As an example, the safety check index function for a limited component at any estimated service life may be constructed by:
firstly, acquiring a manufacturer side safety check index function of the limited part under any estimated service life and a fatigue material coefficient of the limited part.
And then, determining the reference load of the limited part when any estimated service life is equal to the whole machine design life of the wind turbine generator set under the standard design wind parameters based on the manufacturer side safety check index function of the limited part under any estimated service life and the fatigue material coefficient of the limited part.
And then, performing function conversion processing on the reference load of the limited part under any estimated service life based on the reference load of the limited part when any estimated service life is equal to the whole machine design life of the wind turbine generator under the standard design wind parameters, and obtaining a new reference load of the limited part under any estimated service life.
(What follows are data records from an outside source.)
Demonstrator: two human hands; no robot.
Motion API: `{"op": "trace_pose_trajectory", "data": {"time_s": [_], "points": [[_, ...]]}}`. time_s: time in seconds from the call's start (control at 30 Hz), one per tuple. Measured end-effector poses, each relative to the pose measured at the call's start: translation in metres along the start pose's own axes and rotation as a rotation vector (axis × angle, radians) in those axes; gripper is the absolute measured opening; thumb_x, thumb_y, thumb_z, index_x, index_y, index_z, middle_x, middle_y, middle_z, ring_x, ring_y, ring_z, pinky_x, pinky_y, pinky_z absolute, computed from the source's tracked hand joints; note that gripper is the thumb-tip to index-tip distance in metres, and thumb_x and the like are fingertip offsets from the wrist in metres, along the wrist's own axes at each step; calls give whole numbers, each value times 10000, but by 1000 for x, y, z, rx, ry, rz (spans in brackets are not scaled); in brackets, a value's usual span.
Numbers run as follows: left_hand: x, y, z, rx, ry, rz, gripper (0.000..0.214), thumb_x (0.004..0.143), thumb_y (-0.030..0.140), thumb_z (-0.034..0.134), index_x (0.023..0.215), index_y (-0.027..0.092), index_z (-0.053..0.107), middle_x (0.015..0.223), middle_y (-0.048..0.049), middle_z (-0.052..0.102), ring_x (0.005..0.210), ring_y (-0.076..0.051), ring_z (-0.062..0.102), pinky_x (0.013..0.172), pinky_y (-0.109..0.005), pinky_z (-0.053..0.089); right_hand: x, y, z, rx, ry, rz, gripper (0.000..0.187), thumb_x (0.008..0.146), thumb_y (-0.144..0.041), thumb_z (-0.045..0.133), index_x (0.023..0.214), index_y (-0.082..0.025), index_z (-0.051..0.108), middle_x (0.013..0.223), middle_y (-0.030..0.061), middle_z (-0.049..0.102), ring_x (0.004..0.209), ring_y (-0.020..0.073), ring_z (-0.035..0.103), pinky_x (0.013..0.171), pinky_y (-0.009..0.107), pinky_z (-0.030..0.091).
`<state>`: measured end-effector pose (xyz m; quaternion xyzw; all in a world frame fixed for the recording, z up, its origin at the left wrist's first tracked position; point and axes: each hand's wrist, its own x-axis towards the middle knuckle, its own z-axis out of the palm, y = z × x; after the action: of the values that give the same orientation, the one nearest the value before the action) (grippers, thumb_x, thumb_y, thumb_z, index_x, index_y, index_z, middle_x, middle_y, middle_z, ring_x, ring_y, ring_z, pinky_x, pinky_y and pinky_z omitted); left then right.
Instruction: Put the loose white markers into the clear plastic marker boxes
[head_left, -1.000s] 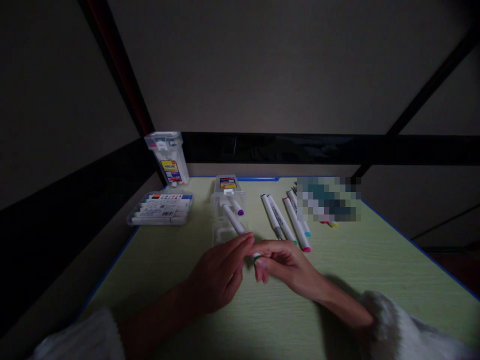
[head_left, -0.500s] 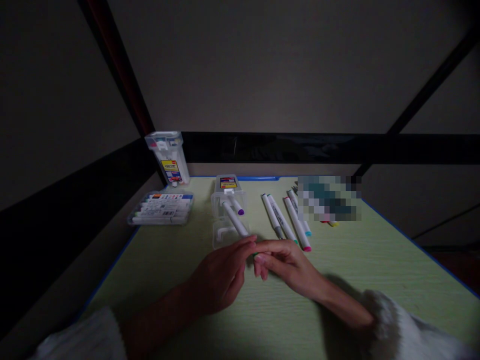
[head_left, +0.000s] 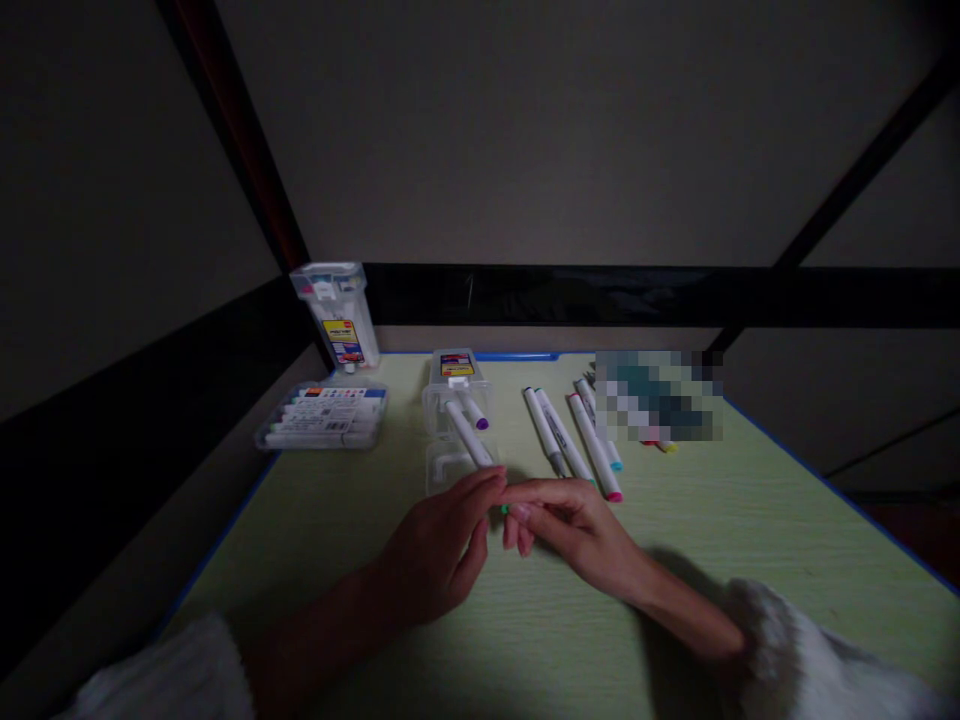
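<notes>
A white marker (head_left: pixel 469 436) with a green end slants up and away from my hands. Its green tip is pinched between the thumb and fingers of my right hand (head_left: pixel 574 525). My left hand (head_left: pixel 442 545) reaches in from the other side, fingers stretched together over the marker's near part and thumb apart from them. Its fingertips meet the right index finger; whether they press on the marker is hidden. Beyond, an open clear plastic case (head_left: pixel 457 372) lies on the table, a purple-ended marker (head_left: pixel 474 410) at its mouth. The case's lid (head_left: pixel 442 470) lies towards me, partly covered by the left hand.
Several loose markers (head_left: pixel 596 445) lie on the pale green table (head_left: pixel 360 660) right of the case. A pixelated patch hides things at the back right. On the left lies a filled marker case (head_left: pixel 322 418), with an upright case (head_left: pixel 341 320) behind it. Dark panels rise beyond the table.
Both hands and the marker's near end have shifted very slightly to the left. More of its green tip shows between the hands. The other things have stayed put.
</notes>
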<state>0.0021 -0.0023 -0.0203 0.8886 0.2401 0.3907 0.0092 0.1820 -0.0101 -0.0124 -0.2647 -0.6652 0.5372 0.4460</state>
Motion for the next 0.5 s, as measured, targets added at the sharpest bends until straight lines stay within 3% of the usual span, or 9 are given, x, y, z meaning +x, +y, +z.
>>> {"op": "trace_pose_trajectory", "data": {"time_s": [0.5], "points": [[0,-1,1,34,31,32,455,812,39,411,1256,118,350,1139,-140,564,1107,-168,519,903,-288,497,0,-2,1,-15,-11,12,227,853,-241,504,1000,-164,658,620,4,596,521,68,497,506,198,444]]}}
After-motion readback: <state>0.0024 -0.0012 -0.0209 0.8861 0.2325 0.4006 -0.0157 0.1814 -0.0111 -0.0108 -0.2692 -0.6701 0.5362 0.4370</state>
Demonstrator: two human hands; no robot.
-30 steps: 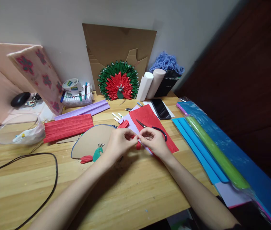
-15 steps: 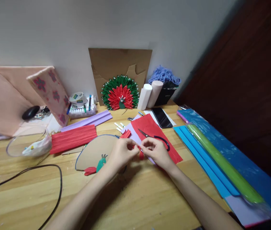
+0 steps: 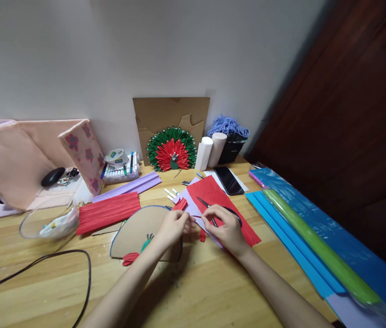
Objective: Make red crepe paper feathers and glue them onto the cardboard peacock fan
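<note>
My left hand (image 3: 175,226) and my right hand (image 3: 226,229) are raised over the table, a short gap apart, both with fingers pinched together. Between their fingertips runs a thin red paper strip (image 3: 197,216). A small red paper piece (image 3: 202,235) lies just below. Scissors (image 3: 204,202) rest on a red paper sheet (image 3: 210,187), partly behind my right hand. Beside my left forearm, a cardboard fan shape (image 3: 129,232) with a blue edge bears a green bird figure (image 3: 146,243) and a red paper petal (image 3: 130,258). Folded red paper (image 3: 180,204) sits beyond my left hand.
A red crepe paper piece (image 3: 109,212), a clear bowl (image 3: 29,228) and a black cable (image 3: 88,273) lie to the left. Behind stands a peacock craft (image 3: 160,141) against cardboard (image 3: 169,109). A phone (image 3: 229,181) and a green roll (image 3: 319,246) are at right.
My hands have moved apart, and the thin red strip now shows between them. The view has tilted upward, so everything sits lower in the picture.
</note>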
For example, the fatigue material coefficient of the limited part obtained from the manufacturer of the limited part is m, and the manufacturer-side safety check index function obtained from the manufacturer of the limited part at the estimated life y is S (T (y, m), y), where T (y, m) is the reference load of the limited part when the estimated life is y and the fatigue material coefficient of the limited part is m.
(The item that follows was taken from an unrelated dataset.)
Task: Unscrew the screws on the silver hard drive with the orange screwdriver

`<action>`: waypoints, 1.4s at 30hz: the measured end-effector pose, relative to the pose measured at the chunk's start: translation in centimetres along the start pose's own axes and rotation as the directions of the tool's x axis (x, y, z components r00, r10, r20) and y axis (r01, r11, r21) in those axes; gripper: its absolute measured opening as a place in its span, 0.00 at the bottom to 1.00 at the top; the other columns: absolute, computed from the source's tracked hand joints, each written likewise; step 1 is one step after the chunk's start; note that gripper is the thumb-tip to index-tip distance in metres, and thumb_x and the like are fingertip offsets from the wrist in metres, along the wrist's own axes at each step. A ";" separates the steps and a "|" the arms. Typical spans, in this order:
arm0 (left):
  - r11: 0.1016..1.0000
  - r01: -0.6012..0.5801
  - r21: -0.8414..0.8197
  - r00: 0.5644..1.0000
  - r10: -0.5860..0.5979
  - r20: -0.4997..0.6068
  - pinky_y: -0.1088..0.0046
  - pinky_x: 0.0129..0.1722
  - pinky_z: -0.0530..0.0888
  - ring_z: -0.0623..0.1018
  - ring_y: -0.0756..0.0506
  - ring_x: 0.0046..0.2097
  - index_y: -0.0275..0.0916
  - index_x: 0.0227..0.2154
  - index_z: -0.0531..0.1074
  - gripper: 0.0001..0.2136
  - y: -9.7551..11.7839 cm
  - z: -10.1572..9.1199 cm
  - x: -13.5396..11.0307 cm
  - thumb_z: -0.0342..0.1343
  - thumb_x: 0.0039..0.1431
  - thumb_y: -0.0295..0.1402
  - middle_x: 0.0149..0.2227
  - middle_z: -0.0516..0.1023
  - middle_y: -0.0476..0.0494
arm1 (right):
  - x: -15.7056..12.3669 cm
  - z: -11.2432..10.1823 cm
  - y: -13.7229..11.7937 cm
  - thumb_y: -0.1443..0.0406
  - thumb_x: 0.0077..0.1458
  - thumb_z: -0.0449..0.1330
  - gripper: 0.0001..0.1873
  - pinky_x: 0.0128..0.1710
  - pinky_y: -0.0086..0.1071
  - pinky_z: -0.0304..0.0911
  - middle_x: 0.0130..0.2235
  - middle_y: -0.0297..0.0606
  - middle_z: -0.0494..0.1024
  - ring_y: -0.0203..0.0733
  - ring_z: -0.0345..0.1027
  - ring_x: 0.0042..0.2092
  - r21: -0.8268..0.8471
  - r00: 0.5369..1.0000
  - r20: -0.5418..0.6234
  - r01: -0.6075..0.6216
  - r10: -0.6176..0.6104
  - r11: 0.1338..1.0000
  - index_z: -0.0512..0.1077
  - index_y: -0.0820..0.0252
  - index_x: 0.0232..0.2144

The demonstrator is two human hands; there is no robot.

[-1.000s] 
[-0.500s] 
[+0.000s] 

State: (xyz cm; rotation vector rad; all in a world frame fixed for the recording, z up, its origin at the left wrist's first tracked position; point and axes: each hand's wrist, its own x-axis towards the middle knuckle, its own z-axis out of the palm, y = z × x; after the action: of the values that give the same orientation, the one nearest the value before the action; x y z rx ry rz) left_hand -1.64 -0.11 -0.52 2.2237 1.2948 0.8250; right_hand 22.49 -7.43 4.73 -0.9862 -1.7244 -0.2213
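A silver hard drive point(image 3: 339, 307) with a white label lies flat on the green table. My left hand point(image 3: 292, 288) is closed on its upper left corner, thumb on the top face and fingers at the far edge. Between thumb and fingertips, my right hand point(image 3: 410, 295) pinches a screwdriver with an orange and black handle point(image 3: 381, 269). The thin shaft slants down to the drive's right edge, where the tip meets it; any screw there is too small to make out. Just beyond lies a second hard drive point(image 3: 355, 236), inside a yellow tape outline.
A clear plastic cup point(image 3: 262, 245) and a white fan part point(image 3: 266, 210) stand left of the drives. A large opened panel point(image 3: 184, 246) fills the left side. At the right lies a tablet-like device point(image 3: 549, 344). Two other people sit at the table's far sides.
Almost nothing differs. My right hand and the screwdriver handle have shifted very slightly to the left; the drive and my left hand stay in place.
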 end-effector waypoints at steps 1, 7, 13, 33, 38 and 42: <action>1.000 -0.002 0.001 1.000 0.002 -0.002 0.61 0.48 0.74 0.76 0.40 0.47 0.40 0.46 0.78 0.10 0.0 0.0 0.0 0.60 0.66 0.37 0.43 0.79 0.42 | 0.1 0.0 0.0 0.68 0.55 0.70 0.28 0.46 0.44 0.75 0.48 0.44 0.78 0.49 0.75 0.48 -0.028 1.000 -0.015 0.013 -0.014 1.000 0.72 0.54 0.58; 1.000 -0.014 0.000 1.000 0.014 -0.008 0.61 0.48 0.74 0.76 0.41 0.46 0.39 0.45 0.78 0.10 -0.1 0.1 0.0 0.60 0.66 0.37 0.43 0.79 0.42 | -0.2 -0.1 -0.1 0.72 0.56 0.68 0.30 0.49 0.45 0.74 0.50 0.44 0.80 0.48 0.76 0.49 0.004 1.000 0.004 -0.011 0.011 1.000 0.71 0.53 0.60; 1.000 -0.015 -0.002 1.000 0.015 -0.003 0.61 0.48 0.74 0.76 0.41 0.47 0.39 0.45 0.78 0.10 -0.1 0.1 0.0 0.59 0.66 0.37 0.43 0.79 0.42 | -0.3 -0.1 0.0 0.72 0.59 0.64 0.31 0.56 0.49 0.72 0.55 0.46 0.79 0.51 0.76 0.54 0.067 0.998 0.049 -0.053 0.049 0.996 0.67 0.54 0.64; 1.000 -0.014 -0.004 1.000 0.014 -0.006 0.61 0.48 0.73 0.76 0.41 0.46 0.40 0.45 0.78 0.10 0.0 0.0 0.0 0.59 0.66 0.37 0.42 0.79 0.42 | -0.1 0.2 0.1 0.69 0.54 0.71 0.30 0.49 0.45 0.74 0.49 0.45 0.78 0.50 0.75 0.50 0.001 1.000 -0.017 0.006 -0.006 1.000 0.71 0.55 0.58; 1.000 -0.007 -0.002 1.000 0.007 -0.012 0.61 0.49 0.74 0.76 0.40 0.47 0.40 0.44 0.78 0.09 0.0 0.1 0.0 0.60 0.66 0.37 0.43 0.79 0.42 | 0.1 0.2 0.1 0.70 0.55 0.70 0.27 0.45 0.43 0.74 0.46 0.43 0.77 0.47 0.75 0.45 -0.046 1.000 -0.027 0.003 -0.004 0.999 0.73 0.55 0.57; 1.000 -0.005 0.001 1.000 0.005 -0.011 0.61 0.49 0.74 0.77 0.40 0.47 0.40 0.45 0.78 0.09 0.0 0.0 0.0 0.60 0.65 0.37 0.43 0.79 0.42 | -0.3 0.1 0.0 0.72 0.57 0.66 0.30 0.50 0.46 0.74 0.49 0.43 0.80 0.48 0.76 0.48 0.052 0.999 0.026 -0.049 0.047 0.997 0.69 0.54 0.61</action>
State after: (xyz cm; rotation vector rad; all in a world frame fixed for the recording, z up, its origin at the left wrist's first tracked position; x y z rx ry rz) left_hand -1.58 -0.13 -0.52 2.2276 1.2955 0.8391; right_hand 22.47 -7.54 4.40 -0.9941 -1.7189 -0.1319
In the following, taking the reference load T (y, m) as an equivalent fatigue load as an example, how to perform function conversion processing on the reference load of the limited component under any estimated service life based on the reference load of the limited component under any estimated service life when the estimated service life is equal to the whole machine design life of the wind turbine generator set under the standard design wind parameters will be described.
Specifically, by assuming a fatigue rain accumulation formula in infinite circulation, the equivalent fatigue load formula of the wind turbine can be obtained as followsWhere m represents the Wohler (stress-life) index of the fatigue load stress-cycle number curve (i.e., the fatigue material coefficient of the constrained component), f i Represents the range of the ith cyclic load, p i The frequency of occurrence duty ratio of the range value representing the ith cyclic load is 1.ltoreq.i.
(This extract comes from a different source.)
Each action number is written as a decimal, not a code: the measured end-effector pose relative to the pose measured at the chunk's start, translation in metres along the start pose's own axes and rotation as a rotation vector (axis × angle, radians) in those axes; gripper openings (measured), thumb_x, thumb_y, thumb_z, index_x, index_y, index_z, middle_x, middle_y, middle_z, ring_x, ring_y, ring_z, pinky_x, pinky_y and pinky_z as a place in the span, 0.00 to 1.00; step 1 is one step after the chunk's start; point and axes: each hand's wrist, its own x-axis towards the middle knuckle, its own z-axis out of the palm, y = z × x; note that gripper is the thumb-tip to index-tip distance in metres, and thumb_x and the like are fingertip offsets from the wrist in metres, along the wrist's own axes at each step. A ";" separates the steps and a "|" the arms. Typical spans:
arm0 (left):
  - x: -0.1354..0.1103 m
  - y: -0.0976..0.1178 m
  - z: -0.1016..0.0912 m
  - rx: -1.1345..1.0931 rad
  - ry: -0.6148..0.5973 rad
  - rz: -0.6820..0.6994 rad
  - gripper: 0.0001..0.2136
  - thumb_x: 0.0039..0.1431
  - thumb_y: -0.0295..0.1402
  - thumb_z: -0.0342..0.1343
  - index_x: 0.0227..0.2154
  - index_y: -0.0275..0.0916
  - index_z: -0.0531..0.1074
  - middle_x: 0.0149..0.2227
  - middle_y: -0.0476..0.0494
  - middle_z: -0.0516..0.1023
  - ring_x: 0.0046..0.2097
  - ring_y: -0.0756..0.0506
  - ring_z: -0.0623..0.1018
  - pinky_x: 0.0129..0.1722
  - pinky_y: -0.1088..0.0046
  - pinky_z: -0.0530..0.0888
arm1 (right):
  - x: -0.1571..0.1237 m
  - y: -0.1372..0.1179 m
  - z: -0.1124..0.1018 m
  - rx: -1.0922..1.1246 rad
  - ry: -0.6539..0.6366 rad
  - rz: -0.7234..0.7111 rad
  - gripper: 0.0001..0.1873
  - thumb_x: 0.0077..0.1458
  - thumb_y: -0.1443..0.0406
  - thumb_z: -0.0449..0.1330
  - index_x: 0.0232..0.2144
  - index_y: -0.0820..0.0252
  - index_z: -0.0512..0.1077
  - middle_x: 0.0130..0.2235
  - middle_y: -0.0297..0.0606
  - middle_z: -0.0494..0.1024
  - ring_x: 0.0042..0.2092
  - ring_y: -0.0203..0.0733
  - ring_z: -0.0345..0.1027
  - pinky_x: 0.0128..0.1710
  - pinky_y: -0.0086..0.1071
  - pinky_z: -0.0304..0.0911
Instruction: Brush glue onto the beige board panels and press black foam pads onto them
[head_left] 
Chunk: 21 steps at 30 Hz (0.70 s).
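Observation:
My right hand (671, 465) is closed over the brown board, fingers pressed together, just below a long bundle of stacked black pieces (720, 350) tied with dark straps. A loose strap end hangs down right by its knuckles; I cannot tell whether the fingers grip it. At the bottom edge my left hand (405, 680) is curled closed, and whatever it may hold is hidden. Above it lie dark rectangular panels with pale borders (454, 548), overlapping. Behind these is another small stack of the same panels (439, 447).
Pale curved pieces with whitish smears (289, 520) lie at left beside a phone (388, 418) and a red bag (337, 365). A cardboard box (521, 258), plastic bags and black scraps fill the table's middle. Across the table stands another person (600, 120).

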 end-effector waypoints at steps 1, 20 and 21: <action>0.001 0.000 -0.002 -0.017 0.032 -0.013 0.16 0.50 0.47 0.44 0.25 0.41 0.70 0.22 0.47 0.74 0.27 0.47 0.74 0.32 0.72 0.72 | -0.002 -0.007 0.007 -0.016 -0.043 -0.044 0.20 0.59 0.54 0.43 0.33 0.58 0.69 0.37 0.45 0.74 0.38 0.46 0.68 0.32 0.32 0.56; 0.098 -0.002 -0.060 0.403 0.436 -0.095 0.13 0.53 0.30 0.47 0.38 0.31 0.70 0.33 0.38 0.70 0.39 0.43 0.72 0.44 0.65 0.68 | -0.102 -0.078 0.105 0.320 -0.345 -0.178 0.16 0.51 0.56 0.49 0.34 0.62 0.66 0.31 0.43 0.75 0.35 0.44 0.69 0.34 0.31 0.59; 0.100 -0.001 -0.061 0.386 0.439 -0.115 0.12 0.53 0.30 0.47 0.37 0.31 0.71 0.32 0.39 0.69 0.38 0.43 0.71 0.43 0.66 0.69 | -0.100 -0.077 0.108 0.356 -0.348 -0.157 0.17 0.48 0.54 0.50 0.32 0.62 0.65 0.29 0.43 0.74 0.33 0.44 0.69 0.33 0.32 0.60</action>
At the position ofn i Representing the number of cycles in one year for the range of ith cyclic load, N represents the reference load for the restricted part at any estimated useful life y for the case of infinite loop number for fatigue load stress versus cycle number curveThe service life y of the limited part in any estimated period is equal to the design life y of the whole wind turbine generator set under the standard design wind parameters 0 Reference load at time
Dividing the two sides of the equation of the formula (1) by the two sides of the equation of the formula (2) respectively to obtain a new load reference when the reference load T (y, m) obtained after the function conversion processing is the equivalent fatigue load:
in a similar way, a new reference load can also be obtained when the reference load T (y, m) is any one of a markov matrix, a time history load and a lap history load.
And finally, substituting the new reference load into the manufacturer side safety check index function of the limited part under any estimated service life after obtaining the new reference load, and obtaining the safety check index function of the limited part under any estimated service life.
For example, following the above example, substituting equation (3) for S (T (y, m), y) as the manufacturer-side safety check index function of the limited part at any estimated service life y, the safety check index function S of the limited part at any estimated service life y (T ((y) 0 ,y,m),y)。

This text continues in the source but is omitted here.